** DATA UNDER STUDY follows **
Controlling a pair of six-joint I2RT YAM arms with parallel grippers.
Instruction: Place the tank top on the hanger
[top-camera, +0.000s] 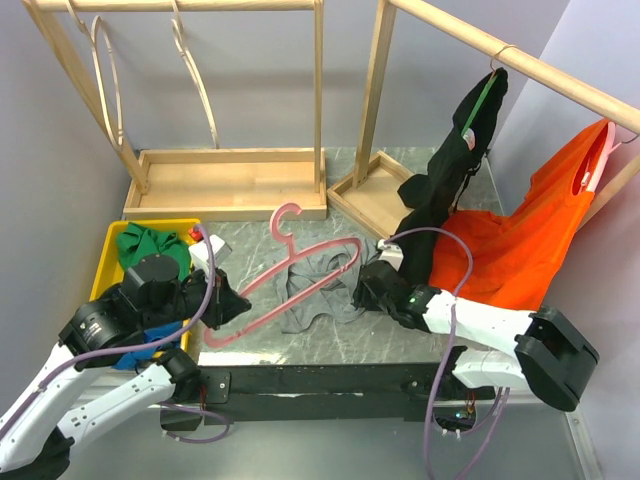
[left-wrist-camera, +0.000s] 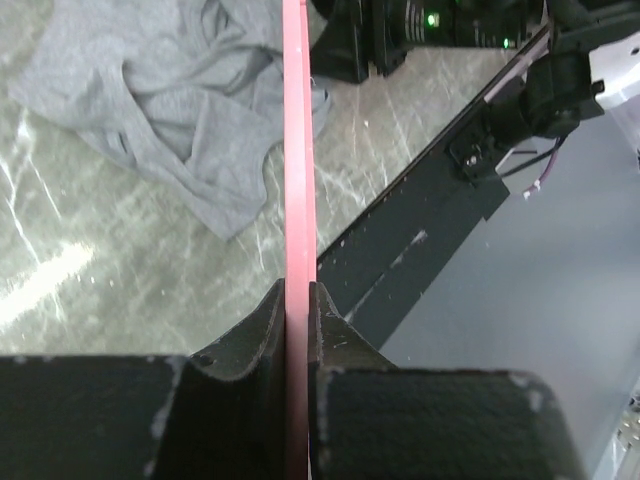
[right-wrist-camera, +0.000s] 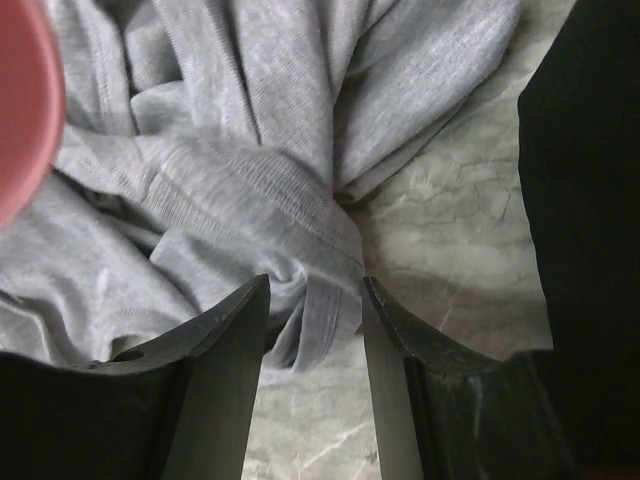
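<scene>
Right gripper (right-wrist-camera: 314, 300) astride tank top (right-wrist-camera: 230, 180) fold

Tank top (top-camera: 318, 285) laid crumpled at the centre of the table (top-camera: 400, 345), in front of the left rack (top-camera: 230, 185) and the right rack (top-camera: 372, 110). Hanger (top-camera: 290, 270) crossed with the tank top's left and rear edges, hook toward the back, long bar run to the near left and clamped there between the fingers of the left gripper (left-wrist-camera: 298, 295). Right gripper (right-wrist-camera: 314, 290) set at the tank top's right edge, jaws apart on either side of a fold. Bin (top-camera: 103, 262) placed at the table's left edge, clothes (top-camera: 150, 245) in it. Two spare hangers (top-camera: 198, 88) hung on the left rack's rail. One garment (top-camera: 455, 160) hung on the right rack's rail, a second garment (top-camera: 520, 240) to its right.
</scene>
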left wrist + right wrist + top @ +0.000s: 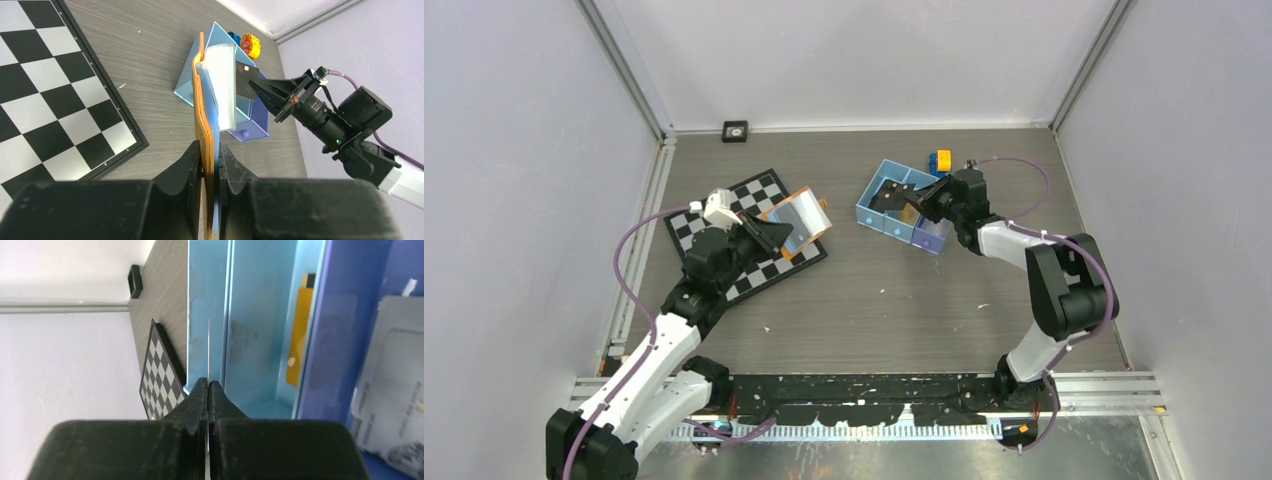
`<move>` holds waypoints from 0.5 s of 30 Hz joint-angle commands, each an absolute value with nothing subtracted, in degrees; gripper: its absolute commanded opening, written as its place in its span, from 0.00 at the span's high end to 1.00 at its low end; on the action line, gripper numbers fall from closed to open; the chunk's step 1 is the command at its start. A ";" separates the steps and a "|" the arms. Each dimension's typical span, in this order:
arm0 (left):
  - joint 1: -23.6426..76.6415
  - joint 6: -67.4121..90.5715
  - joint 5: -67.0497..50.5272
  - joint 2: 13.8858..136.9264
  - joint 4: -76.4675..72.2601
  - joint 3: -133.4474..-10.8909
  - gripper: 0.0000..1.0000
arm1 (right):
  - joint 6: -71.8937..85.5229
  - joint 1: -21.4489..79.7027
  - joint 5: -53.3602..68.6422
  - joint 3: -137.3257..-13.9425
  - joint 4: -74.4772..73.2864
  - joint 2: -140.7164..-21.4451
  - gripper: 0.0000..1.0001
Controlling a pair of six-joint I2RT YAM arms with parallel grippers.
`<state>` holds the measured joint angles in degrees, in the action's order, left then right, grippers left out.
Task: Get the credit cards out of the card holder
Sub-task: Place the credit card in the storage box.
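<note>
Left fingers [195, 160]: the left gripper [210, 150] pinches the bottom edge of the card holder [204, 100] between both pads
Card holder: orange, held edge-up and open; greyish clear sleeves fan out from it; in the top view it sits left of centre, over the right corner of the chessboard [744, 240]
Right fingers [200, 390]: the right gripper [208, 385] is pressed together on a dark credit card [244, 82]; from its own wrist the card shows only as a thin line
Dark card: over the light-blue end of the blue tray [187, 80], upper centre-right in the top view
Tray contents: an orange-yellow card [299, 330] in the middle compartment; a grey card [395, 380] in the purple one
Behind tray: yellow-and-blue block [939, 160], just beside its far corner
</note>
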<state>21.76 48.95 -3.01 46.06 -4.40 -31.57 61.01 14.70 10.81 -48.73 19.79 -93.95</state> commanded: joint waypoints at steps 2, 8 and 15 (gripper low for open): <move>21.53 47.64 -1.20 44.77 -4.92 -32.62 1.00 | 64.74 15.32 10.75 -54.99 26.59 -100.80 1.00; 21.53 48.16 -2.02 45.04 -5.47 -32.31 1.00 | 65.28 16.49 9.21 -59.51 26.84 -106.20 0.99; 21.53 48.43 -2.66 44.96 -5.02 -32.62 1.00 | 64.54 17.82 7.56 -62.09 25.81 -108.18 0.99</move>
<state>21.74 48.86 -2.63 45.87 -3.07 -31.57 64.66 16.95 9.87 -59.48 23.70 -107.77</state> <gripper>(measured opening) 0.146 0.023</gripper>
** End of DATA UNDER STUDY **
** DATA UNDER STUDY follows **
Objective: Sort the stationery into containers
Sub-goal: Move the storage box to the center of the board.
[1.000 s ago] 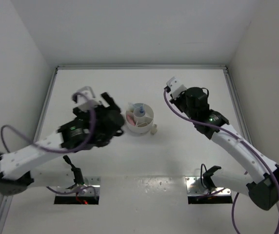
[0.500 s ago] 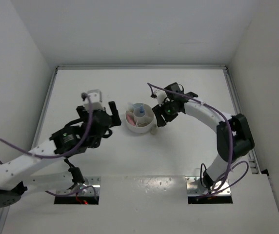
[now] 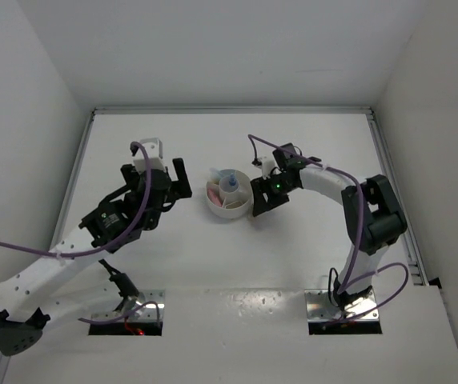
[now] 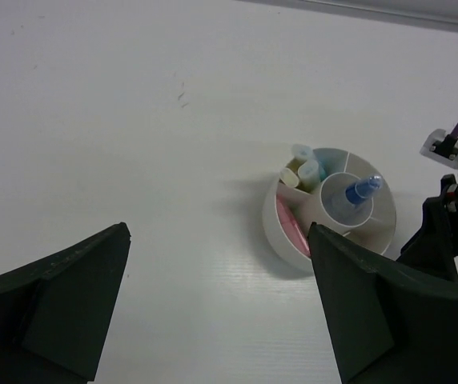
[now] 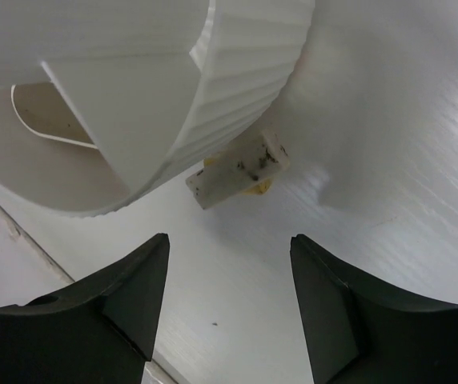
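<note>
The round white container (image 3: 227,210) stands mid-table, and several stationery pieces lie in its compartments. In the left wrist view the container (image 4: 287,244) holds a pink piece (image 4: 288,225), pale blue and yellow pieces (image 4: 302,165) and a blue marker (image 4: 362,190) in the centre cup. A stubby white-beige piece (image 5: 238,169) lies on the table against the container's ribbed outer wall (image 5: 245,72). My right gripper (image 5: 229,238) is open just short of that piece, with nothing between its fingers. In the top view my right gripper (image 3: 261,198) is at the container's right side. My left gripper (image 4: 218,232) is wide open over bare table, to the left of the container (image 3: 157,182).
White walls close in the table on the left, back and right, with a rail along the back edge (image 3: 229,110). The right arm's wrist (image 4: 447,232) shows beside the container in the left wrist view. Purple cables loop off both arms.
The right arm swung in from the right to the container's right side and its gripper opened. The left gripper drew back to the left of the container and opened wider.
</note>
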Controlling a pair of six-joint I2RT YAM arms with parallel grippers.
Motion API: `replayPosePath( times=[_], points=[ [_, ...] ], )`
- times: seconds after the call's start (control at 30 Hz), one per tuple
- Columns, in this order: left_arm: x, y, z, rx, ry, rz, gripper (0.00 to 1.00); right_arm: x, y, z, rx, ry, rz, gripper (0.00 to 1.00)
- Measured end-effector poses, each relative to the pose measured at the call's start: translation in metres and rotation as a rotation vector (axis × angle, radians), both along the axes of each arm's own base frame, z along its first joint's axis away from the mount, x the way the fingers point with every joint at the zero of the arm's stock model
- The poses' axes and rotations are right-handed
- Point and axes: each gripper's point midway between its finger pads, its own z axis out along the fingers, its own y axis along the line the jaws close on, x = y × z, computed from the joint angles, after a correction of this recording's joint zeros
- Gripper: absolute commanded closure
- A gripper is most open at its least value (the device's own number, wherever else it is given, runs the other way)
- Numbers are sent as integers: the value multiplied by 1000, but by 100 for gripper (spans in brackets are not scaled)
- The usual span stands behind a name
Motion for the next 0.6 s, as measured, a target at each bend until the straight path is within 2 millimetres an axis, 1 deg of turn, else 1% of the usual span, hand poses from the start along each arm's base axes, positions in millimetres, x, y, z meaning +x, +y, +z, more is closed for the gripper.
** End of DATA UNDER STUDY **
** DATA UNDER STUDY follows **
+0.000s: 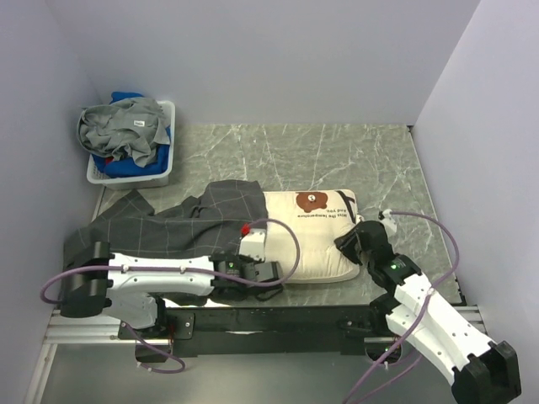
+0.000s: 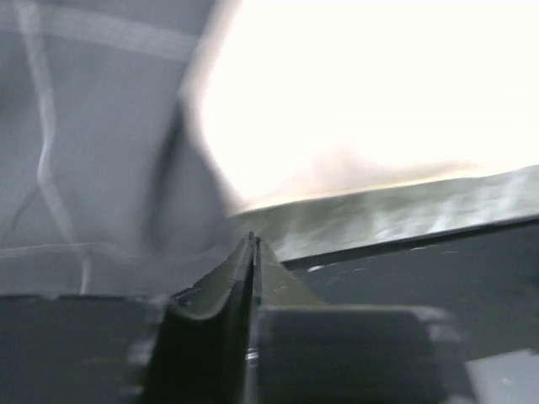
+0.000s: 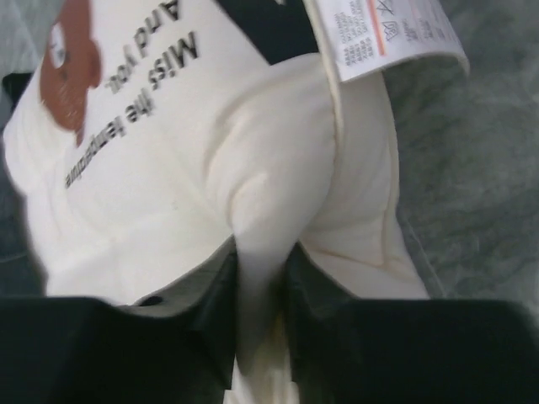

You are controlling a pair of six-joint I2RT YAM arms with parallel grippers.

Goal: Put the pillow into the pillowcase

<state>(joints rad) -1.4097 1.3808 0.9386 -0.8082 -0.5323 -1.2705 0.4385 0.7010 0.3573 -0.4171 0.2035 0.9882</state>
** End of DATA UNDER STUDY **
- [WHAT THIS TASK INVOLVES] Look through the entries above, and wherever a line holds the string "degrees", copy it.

- [WRITTEN SOLUTION]
`<move>` holds waypoints from 0.5 s of 30 Hz joint-angle commands, each an absolute value with nothing subtracted, in degrees; gripper: its absolute commanded opening, written as its place in its span, from 0.00 at the span's high end to 1.00 at its low end; on the action line, gripper numbers fall from closed to open; the chunk's step 1 is the command at its start. A ";" separates the steps and a "|" the arms. Each dimension's typical span, in this order:
`<state>` holds the measured joint angles in degrees, in the action's order, left then right, grippers left out.

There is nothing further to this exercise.